La medida fue lanzada en todo el país por la Confederación Médica de la República Argentina en reclamo de mayor presupuesto para la salud, aumento de salarios y aranceles, y estabilidad laboral, y en Rosario no sólo sumó la adhesión de los médicos, sino también de psicólogos, bioquímicos, kinesiólogos, obstetras, técnicos radiólogos, odontólogos, fonoaudiólogos y trabajadores sociales hospitalarios.

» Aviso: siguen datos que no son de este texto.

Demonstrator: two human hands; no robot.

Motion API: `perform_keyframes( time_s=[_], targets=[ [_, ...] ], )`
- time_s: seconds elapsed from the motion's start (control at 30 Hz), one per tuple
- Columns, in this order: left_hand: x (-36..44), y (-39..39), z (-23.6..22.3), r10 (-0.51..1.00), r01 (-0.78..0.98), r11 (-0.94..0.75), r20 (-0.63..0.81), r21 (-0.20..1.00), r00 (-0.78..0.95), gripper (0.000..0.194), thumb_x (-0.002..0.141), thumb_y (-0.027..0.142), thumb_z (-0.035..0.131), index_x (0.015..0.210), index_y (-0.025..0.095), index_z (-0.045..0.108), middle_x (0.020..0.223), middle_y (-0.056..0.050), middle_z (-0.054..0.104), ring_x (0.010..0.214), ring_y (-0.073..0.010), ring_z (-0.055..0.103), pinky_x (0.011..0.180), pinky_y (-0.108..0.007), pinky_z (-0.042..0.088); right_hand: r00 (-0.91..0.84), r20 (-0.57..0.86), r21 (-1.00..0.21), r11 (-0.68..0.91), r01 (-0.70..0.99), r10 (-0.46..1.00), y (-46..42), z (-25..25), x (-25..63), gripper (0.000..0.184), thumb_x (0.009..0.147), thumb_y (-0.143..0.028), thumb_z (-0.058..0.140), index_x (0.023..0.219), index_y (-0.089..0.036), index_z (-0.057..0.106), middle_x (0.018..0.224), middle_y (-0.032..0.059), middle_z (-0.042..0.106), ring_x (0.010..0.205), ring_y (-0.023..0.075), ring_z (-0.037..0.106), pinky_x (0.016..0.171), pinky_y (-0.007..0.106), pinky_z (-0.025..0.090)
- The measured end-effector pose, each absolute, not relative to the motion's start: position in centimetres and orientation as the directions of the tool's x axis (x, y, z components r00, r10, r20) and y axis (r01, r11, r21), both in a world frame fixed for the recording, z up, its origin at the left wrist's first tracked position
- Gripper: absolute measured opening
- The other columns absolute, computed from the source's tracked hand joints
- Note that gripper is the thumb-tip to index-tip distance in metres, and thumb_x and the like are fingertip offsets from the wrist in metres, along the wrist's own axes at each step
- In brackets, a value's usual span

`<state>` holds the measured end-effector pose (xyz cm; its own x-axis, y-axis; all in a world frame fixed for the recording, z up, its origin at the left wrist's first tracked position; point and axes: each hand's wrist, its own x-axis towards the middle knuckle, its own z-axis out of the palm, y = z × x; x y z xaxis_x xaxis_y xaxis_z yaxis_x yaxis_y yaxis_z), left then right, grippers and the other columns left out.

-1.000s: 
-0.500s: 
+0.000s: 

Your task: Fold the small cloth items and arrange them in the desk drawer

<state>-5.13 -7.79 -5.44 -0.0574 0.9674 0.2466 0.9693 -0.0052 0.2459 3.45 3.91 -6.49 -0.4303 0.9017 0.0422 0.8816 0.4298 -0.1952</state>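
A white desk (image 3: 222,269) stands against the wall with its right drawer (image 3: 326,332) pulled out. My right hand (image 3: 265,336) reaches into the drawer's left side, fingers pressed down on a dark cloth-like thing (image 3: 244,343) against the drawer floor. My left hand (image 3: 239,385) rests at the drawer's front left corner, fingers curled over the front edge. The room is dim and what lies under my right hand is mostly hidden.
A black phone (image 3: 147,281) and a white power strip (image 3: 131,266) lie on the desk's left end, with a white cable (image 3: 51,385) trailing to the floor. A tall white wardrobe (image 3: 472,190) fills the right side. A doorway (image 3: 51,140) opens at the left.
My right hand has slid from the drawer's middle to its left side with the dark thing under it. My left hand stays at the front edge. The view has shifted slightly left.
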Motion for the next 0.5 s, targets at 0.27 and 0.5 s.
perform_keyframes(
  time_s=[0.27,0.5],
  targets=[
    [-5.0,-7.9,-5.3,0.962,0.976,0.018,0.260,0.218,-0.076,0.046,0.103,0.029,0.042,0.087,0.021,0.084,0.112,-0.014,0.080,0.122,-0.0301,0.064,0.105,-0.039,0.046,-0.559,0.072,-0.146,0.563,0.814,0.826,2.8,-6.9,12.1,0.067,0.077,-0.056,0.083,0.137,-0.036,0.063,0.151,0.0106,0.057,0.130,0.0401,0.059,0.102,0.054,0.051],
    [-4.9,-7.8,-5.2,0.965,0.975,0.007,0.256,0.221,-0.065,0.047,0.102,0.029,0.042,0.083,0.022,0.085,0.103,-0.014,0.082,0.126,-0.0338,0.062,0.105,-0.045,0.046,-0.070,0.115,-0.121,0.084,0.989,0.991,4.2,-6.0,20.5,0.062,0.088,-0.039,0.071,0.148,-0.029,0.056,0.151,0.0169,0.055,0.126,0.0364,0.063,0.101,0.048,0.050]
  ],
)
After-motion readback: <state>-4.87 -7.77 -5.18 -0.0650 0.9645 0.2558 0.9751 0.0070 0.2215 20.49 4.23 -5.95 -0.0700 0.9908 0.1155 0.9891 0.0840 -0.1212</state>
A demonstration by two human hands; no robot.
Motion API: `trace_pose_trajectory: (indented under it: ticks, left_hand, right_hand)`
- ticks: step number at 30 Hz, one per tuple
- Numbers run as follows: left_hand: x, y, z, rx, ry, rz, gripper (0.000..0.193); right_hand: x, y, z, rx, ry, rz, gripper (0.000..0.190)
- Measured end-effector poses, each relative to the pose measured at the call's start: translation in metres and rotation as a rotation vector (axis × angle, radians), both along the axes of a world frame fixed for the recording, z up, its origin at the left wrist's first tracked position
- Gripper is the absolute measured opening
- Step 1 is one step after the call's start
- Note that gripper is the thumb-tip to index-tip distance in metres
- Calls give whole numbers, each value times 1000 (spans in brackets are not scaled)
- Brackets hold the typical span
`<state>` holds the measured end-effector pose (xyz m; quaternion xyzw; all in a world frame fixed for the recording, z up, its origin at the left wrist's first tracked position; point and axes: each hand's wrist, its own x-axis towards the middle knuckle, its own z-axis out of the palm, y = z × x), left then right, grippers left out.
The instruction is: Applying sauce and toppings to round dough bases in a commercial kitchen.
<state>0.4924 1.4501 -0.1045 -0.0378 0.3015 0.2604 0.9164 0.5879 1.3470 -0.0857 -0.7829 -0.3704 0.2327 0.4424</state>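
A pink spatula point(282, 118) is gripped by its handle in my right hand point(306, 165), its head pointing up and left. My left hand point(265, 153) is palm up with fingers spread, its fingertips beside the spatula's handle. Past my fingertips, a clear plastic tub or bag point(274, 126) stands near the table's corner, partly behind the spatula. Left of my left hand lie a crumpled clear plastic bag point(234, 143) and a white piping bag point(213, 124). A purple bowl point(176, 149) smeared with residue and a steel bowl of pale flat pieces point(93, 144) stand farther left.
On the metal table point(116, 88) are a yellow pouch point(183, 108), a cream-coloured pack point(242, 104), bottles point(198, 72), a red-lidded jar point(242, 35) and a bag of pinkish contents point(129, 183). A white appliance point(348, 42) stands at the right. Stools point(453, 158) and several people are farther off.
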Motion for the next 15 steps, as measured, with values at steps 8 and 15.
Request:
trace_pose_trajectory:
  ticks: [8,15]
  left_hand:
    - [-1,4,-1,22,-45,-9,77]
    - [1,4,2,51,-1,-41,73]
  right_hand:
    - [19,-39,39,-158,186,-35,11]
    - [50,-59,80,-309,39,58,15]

“El acatamiento a la medida de fuerza en Rosario ha sido muy importante”, sostuvo Alegretti. Y según destacó el gremialista, la huelga también se hizo sentir “con fuerza” en todo el sur provincial. Un panorama similar se pintó desde la Asociación de Clínicas y Sanatorios de Rosario. “Hemos hecho un relevamiento en las 15 instituciones de salud adheridas a la asociación y estimamos que el paro tuvo un alcance importante. En general no se han dado turnos y también se han reprogramado cirugías”, indicó Javkin.
Los servicios de ambulancias, tanto públicos como privados, trabajaron con normalidad y, en general, no encontraron mayores inconvenientes a la hora de tener que internar pacientes. El único incidente se vivió ayer a la madrugada, cuando una mujer debió deambular en una ambulancia de Emerger, durante cuatro horas, sin conseguir cama en ningún hospital público. Finalmente, sobre las 8, la paciente -con un aparente cuadro de meningitis con asepsia generalizada- fue recibida en el Sanatorio Parque.
Sin embargo, según explicaron tanto desde la Secretaría de Salud Pública de la Municipalidad como desde el Hospital Provincial del Centenario, la imposibilidad de recibir a la paciente no se relacionó con la jornada de protesta, sino con la falta de camas libres en los servicios de terapia de los hospitales públicos.
Más allá de este caso, en el Servicio Integrado de Emergencias Sanitarias (Sies) se trabajó manteniendo la guardia habitual de emergencia y “no se registraron problemas”, señaló su director, Jorge Stettler. La misma información se brindó desde el servicio Urgencias 435-1111. “No encontramos diferencia con los demás días del año”, sostuvo el director del centro coordinador de operaciones, Marcelo Masolli.
Los administrativos de la mayoría de los sanatorios tuvieron ayer un trabajo extra: comunicarse con los pacientes que debían atenderse ayer en los consultorios y darles un nuevo turno. “En la medida que se pudo tratamos de no molestar mucho a los pacientes. Y en general, la gente lo ha tomado bien”, comentó el gerente del Sanatorio Británico, Héctor Daniel Utges.
La subdirectora del Hospital de Niños Víctor Vilela, María del Carmen Carradori, tampoco recibió grandes quejas. “No hemos tenido ninguna complicación. A quienes tenían turnos se los pasamos para no más de quince días y si su situación era complicada los vehiculizamos a través de la guardia”, explicó la médica.
En cambio, quienes se atienden en el Centenario tendrán que esperar un poco más. “La reprogramación de los turnos la estamos haciendo en la medida de nuestra disponibilidad, en este mes ya va a ser dificultoso, por lo cual la mayoría quedará para el próximo”, explicó la directora del nosocomio, Gilda Tamagno.
Las autoridades sanitarias de la Municipalidad y de la Provincia mostraron posiciones encontradas respecto al paro. Mientras el ministro Juan Héctor Sylvestre Begnis anticipó que descontará el día a quienes acaten la huelga nacional, la secretaria de Salud del municipio, Mónica Fein, indicó que “no se evaluó descontar, ya que el paro nacional hace un fuerte eje en la discusión del sistema de salud, un debate que nos parece importante”.
Por su parte, el gobernador Jorge Obeid se mostró más inflexible. Y calificó el paro como “insólito” e “injusto” ya que “en la provincia no existe conflicto con la salud”.